Creating a conversation around legacies is a start to a transformation and there is no better time than now. This crisis has prompted charities and NGO’s to take a look at their fundraising portfolio and realize that legacies, with the best ROI in fundraising and the best opportunity at the moment, need to be done deliberately and strategically. A first step is to define 4 key steps for a better program:

  1. Find Purpose – Clearly define the problem, the opportunity and case for a program or a change in the program. Setting out a clear purpose and defined aspiration will galvanize people, and once pointing in the same direction, you can create the next steps.
  2. Build a Strategy – Too many programs find tactics ahead of strategy – strategy leads, so build powerful insights and principles and a clear strategic framework around your aspiration.
  3. Create a Plan – A plan to deliver your strategy and purpose. Create the key goals, channel mix, tactics and activities – articulate your donor journey and how you will integrate legacy with other key revenue areas like annual and major gift.
  4. Investment – Create your investment plan and building blocks.

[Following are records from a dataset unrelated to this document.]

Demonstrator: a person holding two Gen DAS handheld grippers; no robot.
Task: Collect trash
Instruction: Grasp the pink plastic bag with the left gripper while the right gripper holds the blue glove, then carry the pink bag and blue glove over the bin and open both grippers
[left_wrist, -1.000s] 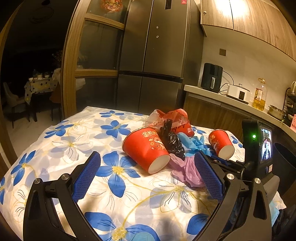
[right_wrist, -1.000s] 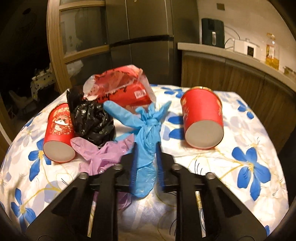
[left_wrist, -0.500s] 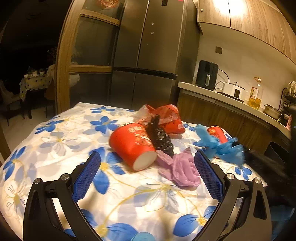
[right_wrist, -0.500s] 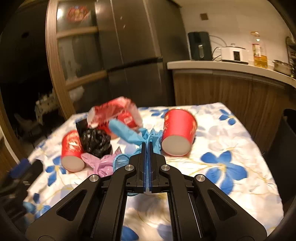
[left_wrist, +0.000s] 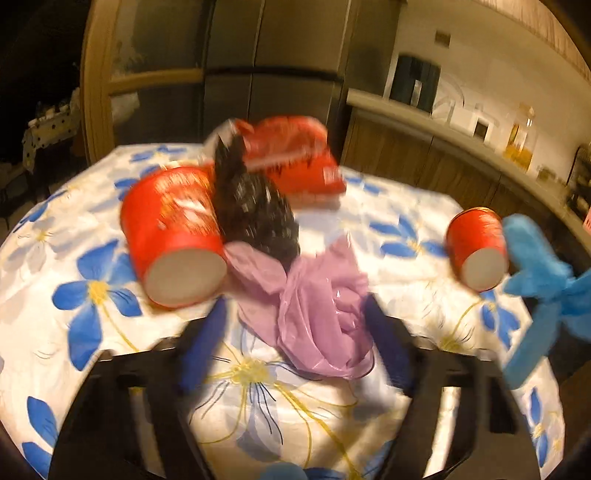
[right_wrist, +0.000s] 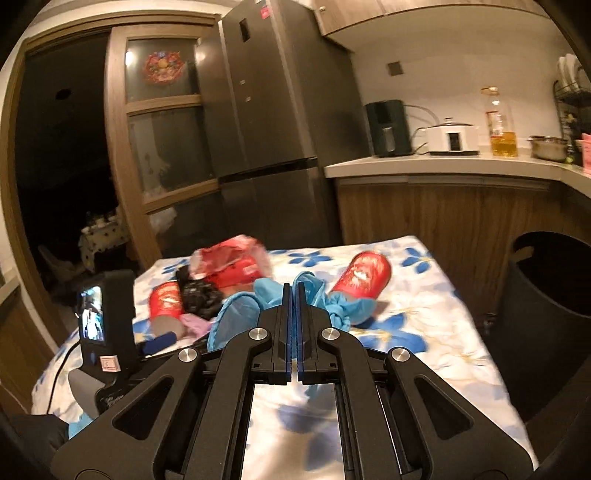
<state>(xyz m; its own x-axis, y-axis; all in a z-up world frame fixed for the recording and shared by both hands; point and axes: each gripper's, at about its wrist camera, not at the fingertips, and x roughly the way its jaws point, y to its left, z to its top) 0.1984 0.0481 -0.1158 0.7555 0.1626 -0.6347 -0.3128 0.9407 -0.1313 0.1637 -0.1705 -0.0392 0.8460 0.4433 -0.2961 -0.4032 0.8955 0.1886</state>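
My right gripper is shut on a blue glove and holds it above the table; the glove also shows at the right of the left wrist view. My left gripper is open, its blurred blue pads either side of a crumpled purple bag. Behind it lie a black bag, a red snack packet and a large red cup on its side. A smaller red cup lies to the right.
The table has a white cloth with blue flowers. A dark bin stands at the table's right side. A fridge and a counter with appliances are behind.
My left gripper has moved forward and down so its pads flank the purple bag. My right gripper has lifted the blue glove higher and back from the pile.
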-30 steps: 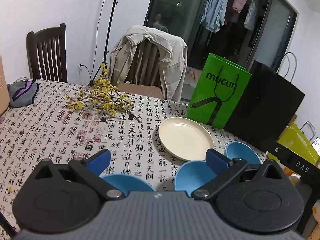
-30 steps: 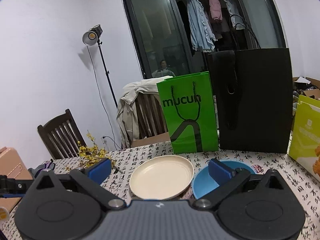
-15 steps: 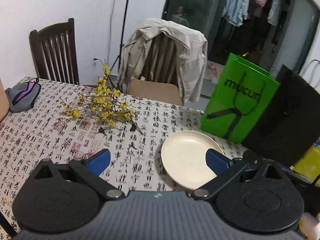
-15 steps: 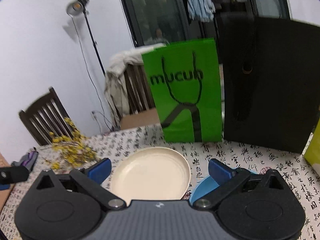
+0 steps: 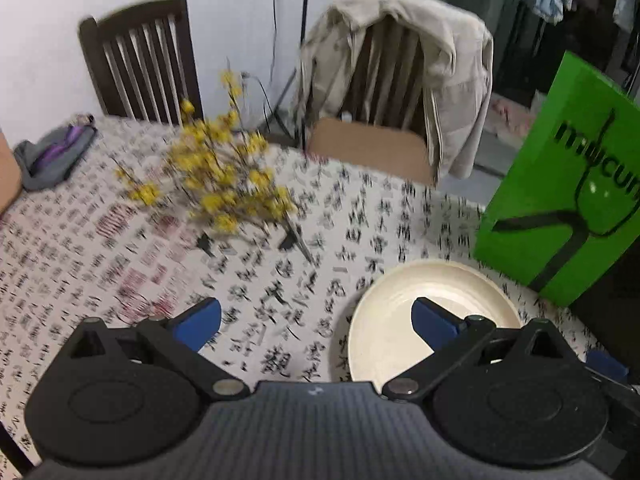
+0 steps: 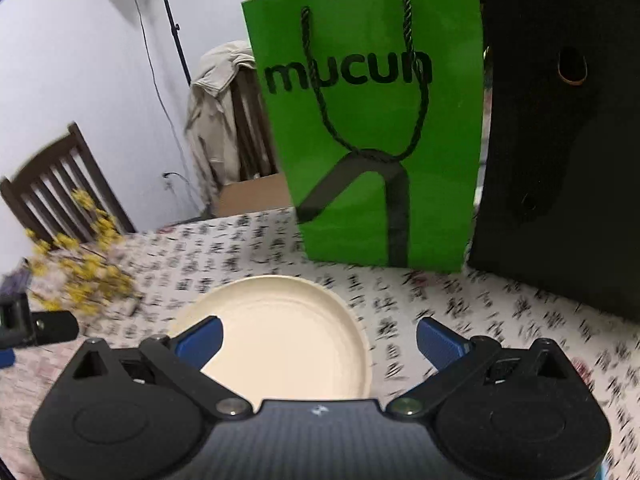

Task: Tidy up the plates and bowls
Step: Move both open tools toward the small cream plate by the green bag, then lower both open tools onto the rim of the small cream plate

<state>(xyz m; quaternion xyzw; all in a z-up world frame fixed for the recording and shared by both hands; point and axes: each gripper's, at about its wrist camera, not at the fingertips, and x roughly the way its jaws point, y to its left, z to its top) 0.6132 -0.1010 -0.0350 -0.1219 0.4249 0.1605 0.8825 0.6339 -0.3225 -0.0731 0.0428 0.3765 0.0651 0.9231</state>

You can build a real program that allows you to position your organization and do more to engage your audiences in your vision.

It’s time to start a legacy conversation that can spark a real transformation – for you, your organization, and your supporters who care so much about your cause. The question is, how much growth do you want to drive through legacy giving for your organization in the future? The answer to this will help guide your investment of time and energy today!